WEPA
- Eupora, Mississippi; United States;
- Frequency: 710 kHz

Ownership
- Owner: Tri County Broadcasting Company, Inc.

History
- First air date: May 3, 1974; 52 years ago
- Last air date: October 1998; 27 years ago

Technical information
- Facility ID: 67653
- Power: 2,500 watts (daytime only)
- Transmitter coordinates: 33°32′42″N 89°13′58.8″W﻿ / ﻿33.54500°N 89.233000°W

= WEPA (AM) =

Radio station in Eupora, Mississippi (1974–1998)

WEPA was a radio station on 710 AM in Eupora, Mississippi, operating between 1974 and 1998.

==History==

WEPA signed on the air May 3, 1974, owned by Tri County Broadcasting Company, a subsidiary of Sisk Broadcasting.
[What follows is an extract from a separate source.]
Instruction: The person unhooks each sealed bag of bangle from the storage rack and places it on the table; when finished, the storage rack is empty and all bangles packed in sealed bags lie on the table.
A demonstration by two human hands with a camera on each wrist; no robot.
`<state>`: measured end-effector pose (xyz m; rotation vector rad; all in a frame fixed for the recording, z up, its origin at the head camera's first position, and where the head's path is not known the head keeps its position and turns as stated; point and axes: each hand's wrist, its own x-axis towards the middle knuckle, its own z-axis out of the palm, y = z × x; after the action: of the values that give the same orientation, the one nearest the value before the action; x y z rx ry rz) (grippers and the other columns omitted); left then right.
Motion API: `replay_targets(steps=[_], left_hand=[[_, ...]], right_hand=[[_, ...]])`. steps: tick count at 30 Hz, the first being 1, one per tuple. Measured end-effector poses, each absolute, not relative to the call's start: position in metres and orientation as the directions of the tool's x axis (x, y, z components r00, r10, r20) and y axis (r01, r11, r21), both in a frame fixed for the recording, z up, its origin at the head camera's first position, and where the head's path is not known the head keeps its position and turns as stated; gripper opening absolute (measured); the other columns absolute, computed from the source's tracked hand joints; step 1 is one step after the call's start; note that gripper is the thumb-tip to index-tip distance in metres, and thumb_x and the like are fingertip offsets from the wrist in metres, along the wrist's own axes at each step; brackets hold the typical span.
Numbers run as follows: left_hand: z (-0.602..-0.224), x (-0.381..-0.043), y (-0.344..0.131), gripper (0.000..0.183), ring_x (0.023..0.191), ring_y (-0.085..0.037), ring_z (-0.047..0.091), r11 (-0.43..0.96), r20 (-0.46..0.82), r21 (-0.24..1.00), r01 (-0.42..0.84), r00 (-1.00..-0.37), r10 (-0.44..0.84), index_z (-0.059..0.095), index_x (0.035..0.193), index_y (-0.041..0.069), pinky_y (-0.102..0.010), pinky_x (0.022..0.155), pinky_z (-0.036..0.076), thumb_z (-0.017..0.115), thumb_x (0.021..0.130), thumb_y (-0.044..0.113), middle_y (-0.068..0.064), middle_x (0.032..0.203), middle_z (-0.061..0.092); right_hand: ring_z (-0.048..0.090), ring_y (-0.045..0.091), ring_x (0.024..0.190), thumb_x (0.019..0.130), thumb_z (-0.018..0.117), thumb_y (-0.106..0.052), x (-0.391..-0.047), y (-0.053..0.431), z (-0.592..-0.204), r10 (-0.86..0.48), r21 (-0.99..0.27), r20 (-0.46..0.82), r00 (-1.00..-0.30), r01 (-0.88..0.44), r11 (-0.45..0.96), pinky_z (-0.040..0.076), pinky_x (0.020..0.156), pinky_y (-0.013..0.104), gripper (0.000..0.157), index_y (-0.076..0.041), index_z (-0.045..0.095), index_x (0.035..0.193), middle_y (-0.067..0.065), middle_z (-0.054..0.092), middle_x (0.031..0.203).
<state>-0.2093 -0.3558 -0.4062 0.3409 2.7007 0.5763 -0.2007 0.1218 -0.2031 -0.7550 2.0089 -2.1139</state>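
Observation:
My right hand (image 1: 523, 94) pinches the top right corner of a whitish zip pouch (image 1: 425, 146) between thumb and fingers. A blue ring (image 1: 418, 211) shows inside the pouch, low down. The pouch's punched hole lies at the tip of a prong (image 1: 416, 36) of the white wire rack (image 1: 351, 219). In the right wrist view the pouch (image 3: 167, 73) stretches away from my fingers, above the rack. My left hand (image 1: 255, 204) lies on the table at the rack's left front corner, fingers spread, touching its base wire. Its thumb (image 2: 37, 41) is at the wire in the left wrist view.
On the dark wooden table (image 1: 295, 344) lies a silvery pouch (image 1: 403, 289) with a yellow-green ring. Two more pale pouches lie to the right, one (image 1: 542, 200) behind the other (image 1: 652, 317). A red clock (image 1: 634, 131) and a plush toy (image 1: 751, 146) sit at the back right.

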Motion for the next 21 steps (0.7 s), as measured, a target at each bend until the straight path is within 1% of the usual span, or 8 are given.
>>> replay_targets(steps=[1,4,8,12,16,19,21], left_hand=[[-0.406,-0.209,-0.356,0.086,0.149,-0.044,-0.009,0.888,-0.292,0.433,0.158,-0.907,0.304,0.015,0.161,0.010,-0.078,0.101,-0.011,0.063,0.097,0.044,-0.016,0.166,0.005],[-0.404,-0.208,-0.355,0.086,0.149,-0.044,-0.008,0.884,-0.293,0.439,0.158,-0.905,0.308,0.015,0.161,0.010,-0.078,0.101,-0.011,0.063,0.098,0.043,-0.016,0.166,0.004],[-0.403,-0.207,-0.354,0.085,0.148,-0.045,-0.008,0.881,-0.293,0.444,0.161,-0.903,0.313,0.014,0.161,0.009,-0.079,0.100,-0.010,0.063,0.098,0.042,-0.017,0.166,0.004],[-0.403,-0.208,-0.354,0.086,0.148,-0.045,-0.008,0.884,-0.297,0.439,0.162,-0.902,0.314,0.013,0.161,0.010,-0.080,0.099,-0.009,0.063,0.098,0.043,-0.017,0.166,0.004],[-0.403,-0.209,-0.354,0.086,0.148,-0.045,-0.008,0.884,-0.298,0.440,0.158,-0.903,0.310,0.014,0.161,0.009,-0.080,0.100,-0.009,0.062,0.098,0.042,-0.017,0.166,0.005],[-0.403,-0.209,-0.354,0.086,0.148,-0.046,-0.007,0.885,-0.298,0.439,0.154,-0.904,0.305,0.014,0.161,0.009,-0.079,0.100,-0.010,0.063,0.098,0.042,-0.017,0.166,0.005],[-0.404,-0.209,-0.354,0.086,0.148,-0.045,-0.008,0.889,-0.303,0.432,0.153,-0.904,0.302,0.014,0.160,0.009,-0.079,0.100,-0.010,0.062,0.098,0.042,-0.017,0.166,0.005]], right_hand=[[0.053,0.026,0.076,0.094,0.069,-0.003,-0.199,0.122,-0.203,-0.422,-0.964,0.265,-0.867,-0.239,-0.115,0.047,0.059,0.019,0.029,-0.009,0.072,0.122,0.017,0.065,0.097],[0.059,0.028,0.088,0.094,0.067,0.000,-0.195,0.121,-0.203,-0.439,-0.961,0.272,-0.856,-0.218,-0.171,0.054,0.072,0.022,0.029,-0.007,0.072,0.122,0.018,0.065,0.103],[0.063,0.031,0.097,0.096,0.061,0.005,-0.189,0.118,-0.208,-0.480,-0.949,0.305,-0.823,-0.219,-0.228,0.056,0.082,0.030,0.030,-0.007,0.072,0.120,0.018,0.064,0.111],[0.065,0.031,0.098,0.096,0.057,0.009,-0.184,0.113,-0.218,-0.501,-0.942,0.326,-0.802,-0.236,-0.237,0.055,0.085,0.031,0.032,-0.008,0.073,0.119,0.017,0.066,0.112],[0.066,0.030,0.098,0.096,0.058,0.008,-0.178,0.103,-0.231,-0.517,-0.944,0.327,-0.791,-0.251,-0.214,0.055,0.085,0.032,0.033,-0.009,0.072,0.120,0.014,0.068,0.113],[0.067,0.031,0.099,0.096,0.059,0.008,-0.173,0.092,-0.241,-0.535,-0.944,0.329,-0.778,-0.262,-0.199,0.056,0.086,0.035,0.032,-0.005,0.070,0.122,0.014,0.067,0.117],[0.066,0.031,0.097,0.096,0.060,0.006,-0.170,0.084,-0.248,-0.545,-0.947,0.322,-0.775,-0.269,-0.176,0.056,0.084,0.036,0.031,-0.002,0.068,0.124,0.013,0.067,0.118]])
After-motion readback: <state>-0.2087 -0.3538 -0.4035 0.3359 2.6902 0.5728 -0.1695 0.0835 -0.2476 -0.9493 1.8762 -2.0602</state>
The first announcer on WEPA was Mackey Dozier. An FM station, WEXA 101.7 (now WLZA), was added on September 1, 1978, with the two stations sharing about 20 percent of their programming.

WEPA primarily carried a country music format as "King Country" for most of its history, with gospel music on Sundays. Harry and Carolyn Jackson were the longtime station and program managers, respectively; they hosted a tradio program known as The Party Line Program six days a week.

In 1998, new studios were built for WLZA in Starkville; by that October, WEPA signed off the air. The WEPA license was returned to the Federal Communications Commission (FCC) in August 2000. The former Eupora facilities burned down in 2005.